# What is expected:
Some lines below hold "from". Pick them out and copy them.

----------

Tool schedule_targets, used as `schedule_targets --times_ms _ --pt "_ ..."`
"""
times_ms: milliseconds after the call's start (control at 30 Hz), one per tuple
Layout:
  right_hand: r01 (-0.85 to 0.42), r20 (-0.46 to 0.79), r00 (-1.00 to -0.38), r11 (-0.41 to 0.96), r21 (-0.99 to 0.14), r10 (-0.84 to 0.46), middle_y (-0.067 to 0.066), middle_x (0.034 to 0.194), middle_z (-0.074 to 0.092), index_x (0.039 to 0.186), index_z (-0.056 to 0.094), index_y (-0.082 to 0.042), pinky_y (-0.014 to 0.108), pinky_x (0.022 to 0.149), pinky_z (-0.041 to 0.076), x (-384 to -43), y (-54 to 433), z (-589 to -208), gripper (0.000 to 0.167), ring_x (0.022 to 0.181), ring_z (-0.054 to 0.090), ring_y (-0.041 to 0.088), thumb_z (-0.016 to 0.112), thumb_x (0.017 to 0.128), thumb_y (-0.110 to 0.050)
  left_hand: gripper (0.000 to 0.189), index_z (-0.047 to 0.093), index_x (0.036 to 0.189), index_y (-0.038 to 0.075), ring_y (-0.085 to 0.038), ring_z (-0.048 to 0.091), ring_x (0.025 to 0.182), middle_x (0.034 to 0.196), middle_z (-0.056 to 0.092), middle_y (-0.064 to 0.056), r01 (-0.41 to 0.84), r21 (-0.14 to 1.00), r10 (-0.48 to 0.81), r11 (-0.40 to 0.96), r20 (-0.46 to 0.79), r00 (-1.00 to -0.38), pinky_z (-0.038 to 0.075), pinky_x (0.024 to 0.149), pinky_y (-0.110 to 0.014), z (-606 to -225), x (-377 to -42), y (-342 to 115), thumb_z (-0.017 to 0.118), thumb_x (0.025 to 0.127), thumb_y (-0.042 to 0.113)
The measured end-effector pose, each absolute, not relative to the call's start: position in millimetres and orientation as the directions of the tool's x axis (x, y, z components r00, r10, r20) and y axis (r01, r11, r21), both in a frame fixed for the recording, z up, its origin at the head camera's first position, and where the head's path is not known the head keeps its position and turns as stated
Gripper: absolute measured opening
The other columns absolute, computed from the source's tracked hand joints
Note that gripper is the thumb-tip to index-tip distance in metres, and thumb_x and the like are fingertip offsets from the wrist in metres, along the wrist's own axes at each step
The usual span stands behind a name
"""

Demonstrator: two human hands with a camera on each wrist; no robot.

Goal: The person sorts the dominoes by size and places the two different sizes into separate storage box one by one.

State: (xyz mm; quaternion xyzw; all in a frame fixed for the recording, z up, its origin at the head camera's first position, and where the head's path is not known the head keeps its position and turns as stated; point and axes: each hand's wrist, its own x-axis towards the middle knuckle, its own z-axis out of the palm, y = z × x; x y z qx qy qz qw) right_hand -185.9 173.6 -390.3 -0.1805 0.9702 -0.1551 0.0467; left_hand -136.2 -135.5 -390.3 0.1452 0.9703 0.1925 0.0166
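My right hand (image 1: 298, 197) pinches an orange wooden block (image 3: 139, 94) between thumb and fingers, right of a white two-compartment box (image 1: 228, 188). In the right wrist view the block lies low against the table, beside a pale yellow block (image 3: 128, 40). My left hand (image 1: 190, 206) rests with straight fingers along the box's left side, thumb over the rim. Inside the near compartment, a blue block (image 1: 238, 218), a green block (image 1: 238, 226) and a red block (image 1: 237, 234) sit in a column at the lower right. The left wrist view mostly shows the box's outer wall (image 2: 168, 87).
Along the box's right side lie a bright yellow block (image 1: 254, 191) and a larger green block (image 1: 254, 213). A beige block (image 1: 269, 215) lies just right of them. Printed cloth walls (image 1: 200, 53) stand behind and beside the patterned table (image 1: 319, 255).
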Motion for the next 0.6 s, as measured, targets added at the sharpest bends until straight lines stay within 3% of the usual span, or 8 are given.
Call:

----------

# Response to the task:
The other columns absolute, computed from the source's tracked hand joints
Note that gripper is the thumb-tip to index-tip distance in metres, and thumb_x and the like are fingertip offsets from the wrist in metres, along the wrist's own axes at each step

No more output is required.